- Official name: Dwari Khola SHP Hydropower Project
- Country: Nepal
- Location: Dailekh
- Coordinates: 28°55′00″N 81°50′29″E﻿ / ﻿28.91667°N 81.84139°E
- Purpose: Power
- Status: Operational
- Owner: Bhugol Energy Development Company Pvt Ltd

Dam and spillways
- Type of dam: Gravity
- Impounds: Dwari River

Power Station
- Commission date: 2074-01-23 BS
- Type: Run-of-the-river
- Hydraulic head: 450.40 m (1,477.7 ft)
- Installed capacity: 3.75 MW

= Dwari Khola Small Hydropower Station =

Dwari Khola Small Hydropower Station (Nepali: द्वारी खोला सानो जलविद्युत आयोजना) is a run-of-river hydro-electric plant located in Naumule, Dailekh District of Nepal. The flow from Dwari River is used to generate 3.75 MW electricity.
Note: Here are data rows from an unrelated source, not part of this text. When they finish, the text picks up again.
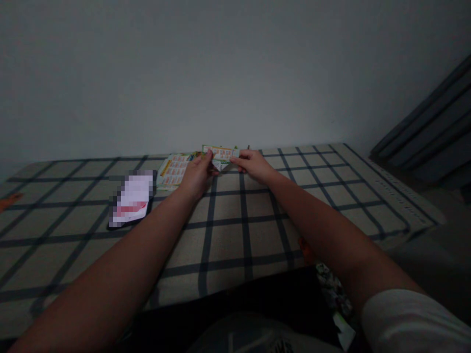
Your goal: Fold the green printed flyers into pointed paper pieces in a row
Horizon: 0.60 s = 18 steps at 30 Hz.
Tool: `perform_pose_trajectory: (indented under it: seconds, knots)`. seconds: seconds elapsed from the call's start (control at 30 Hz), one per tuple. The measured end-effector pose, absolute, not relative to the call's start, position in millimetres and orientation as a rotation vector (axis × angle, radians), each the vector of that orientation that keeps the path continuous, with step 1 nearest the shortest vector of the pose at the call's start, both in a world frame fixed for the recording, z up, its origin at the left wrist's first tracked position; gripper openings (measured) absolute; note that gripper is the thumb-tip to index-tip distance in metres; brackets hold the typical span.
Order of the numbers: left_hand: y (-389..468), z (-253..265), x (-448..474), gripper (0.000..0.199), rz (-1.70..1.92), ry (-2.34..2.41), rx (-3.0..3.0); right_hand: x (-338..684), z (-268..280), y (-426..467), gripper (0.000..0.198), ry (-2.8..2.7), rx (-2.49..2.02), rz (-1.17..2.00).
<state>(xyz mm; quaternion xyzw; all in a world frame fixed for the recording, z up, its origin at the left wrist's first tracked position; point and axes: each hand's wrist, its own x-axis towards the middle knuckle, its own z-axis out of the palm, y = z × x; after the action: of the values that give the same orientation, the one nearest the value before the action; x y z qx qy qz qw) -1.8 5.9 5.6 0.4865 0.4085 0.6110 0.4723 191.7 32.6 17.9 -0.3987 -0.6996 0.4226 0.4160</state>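
Both arms reach forward over a checked tablecloth (228, 235). Between my hands is a small strip of printed paper (222, 153), held up a little above the cloth. My left hand (199, 174) pinches its left end with the thumb on top. The fingers of my right hand (253, 164) are closed on its right end. The paper's lower edge looks folded or bent to a point. Just left of my left hand, a larger printed sheet (172, 170) with rows of orange and white boxes lies flat, partly covered by that hand.
A phone (133, 198) with a blurred bright screen lies left of my left forearm. Orange things show at the left edge (11, 201) and beneath my right forearm (306, 249). A pale wall (235, 73) stands behind the table; a grey curtain (430, 108) hangs at right.
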Motion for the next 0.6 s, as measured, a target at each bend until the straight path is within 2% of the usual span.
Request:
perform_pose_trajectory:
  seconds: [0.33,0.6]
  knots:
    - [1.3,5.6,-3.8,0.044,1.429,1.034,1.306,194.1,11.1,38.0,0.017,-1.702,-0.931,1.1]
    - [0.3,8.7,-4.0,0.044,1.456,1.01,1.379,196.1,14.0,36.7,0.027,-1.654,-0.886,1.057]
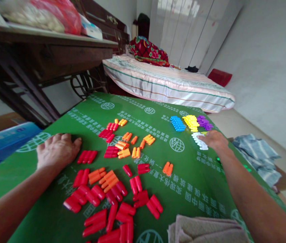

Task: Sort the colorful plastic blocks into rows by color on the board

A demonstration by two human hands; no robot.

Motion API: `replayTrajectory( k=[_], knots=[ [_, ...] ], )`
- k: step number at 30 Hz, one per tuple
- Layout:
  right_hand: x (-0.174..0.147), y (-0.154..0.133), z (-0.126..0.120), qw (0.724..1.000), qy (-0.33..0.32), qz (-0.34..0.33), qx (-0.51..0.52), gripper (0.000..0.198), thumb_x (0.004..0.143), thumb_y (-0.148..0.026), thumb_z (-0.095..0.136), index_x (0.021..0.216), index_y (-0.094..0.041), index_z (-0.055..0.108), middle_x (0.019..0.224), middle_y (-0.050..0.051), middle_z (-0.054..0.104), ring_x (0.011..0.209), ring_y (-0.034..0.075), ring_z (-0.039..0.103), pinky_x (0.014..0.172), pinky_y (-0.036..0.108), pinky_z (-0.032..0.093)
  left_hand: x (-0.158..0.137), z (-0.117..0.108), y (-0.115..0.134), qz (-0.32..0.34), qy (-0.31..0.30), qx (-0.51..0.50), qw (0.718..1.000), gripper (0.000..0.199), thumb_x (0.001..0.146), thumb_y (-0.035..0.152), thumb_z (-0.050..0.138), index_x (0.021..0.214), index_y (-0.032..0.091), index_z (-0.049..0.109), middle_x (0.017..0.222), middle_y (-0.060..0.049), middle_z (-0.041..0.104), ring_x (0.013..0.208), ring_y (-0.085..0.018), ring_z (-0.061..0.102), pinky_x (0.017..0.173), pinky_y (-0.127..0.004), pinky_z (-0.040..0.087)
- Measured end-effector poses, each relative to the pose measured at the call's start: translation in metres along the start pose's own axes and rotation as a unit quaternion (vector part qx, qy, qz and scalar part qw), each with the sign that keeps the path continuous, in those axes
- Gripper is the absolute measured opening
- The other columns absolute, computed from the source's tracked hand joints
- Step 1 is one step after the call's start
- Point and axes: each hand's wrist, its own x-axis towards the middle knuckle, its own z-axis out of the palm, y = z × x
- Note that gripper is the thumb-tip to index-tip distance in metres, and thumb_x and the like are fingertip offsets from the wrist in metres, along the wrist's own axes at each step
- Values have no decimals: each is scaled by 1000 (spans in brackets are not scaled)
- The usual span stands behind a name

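Your right hand is at the white pieces, on the right part of the green worktop. Its fingers point to them and seem to touch, but I cannot tell if they are closed on a piece. Your left hand lies palm down on the worktop, thumb apart from the fingers, near some red pieces; I see nothing held in it.

As I judge, the ordering is only partly done. The blue pieces, yellow pieces and purple pieces lie in close rows by colour, and the white ones form a short row in front of them. The red pieces and orange pieces remain in loose clusters, some side by side, others apart or overlapping. Some green pieces are partly hidden by your right arm.
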Motion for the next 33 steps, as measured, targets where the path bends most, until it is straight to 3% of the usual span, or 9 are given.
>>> replayTrajectory(
  k=[8, 11, 16, 21, 26, 33],
  knots=[
    [-16, 20, -13, 993, 91, 11, 72, 52, 84, -61, 43, 106, -21, 69, 105, 13, 69, 98, 29, 64, 74, 36, 48, 1, -2, 1, -7, -5, -8, 1000, 63, 86, 53, 23, 119, 7, 51, 132, -21, 47, 125, -38, 38, 100, -52, 34],
    [-40, 19, -8, 989, 100, -40, 103, 46, 86, -56, 44, 102, -22, 70, 101, 10, 72, 97, 25, 65, 74, 32, 48, 1, -1, 0, -7, -4, -11, 1000, 62, 86, 52, 25, 119, 8, 51, 133, -21, 47, 126, -37, 38, 100, -52, 34],
    [-109, -1, 20, 965, 42, -180, 186, 33, 85, -47, 52, 98, -22, 70, 93, 5, 73, 83, 19, 67, 71, 28, 48, 1, 0, -2, 0, 5, -18, 1000, 62, 87, 52, 24, 119, 7, 52, 133, -21, 47, 127, -37, 38, 100, -52, 33],
    [-167, -23, 46, 946, 22, -253, 200, 32, 85, -40, 54, 105, -19, 67, 103, 7, 70, 76, 17, 66, 69, 29, 49, -2, 1, -4, 6, 19, -26, 999, 59, 88, 51, 25, 117, 8, 52, 134, -21, 48, 128, -36, 37, 101, -51, 33],
    [-188, -31, 69, 936, 107, -296, 157, 31, 85, -33, 56, 109, -16, 66, 106, 11, 67, 99, 24, 61, 85, 34, 47, -6, 6, -7, 20, 33, -26, 999, 54, 89, 50, 28, 117, 11, 53, 133, -18, 50, 129, -32, 39, 102, -48, 33],
    [-196, -31, 93, 907, 239, -331, 105, 31, 89, -37, 52, 103, -15, 67, 103, 13, 64, 96, 25, 56, 84, 37, 44, -7, 8, -14, 31, 34, -21, 999, 45, 89, 49, 46, 119, 16, 53, 132, -12, 51, 125, -27, 45, 102, -51, 37]
  ],
)
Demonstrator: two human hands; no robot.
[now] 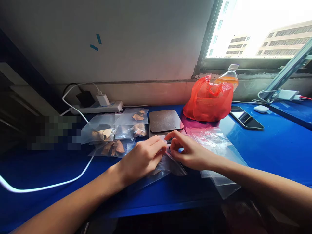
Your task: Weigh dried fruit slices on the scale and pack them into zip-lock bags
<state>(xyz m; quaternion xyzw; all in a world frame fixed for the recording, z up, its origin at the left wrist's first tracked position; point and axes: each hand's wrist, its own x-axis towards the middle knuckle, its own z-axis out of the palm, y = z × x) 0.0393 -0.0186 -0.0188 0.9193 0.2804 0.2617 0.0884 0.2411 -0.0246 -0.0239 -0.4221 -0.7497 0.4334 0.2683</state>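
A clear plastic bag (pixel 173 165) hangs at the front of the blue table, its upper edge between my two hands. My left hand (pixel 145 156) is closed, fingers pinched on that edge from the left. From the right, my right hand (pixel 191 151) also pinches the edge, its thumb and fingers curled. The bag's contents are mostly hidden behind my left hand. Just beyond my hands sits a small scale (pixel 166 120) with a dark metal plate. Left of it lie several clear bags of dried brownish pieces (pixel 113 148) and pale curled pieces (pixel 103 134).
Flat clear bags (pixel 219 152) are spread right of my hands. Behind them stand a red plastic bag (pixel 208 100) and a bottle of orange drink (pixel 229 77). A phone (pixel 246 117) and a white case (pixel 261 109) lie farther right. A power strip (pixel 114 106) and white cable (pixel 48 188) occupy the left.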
The gross head is 450.40 m and design flow is 1.58 m^{3}/s. The intake is located 3 km upstream of the confluence of the Dwari Khola and Lohore Khola and the powerhouse 300 meters downstream from the confluence.

The plant is owned and developed by Bhugol Energy Development Company Pvt Ltd, an IPP of Nepal. The plant started generating electricity from 2074-01-23BS. The generation licence will expire in 2106-02-25 BS, after which the plant will be handed over to the government. The power station is connected to the national grid at Narayan Nagarpalika and the electricity is sold to Nepal Electricity Authority.

The construction cost of the project was NPR 74 Crore.

==Controversies==
The local had sold 5m width of land stretching along the pipeline for construction works, but the project used 15 m without compensation.